**What is being asked**
Transcribe the lines from the start of the data below through the line with "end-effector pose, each", word for word and nothing more.

**Dataset section**
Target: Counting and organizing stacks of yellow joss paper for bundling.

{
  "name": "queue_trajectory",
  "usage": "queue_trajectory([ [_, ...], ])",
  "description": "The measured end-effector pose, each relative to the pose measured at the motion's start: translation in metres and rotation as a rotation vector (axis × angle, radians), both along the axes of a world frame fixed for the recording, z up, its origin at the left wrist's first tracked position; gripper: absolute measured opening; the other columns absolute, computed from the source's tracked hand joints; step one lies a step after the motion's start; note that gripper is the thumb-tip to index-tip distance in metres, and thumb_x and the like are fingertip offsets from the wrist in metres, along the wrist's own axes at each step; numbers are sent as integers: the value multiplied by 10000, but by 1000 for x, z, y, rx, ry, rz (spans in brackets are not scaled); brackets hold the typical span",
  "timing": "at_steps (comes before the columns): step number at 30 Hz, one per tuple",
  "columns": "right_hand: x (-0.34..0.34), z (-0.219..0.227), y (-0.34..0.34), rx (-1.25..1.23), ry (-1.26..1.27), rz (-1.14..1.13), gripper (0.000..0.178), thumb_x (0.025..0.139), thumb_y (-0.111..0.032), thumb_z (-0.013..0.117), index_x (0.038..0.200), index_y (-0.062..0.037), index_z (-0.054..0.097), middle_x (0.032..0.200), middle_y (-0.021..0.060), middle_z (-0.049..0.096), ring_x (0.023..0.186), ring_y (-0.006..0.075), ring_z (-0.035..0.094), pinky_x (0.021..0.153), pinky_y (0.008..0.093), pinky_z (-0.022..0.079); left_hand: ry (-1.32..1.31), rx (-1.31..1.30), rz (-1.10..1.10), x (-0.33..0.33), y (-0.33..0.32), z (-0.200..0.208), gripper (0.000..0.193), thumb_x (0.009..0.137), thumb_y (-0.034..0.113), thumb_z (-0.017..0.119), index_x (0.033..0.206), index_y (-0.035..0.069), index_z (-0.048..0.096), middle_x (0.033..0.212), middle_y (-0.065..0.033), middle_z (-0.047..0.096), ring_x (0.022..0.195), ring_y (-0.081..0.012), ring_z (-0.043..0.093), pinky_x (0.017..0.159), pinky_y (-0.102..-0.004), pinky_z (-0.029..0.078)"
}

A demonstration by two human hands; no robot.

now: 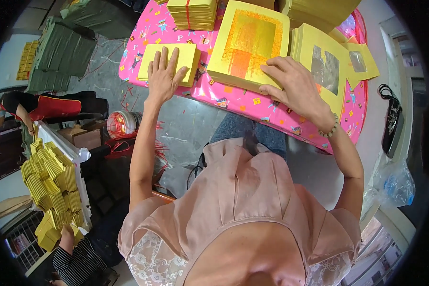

**Response to this task**
Target: Counting and organizing stacks of yellow joss paper for bundling.

{
  "name": "queue_trajectory",
  "usage": "queue_trajectory([ [_, ...], ])",
  "description": "The measured end-effector pose, each relative to the pose measured at the motion's start: translation in metres and rotation as a rotation vector (axis × angle, radians), both along the axes of a world frame fixed for the recording, z up, its origin at the left wrist's first tracked position; gripper: absolute measured opening; the other columns absolute, computed from the source's tracked hand joints; step one lies a step after the motion's start; note that gripper is the thumb-tip to index-tip distance in metres, and thumb_x and the like are fingertip offsets from the wrist in metres, along the wrist's own axes at each step; numbers are sent as integers: the value multiplied by 10000, but by 1000 for x, z, y, rx, ry, rz (spans in brackets are not scaled); brackets hold the typical span",

No additional output is expected.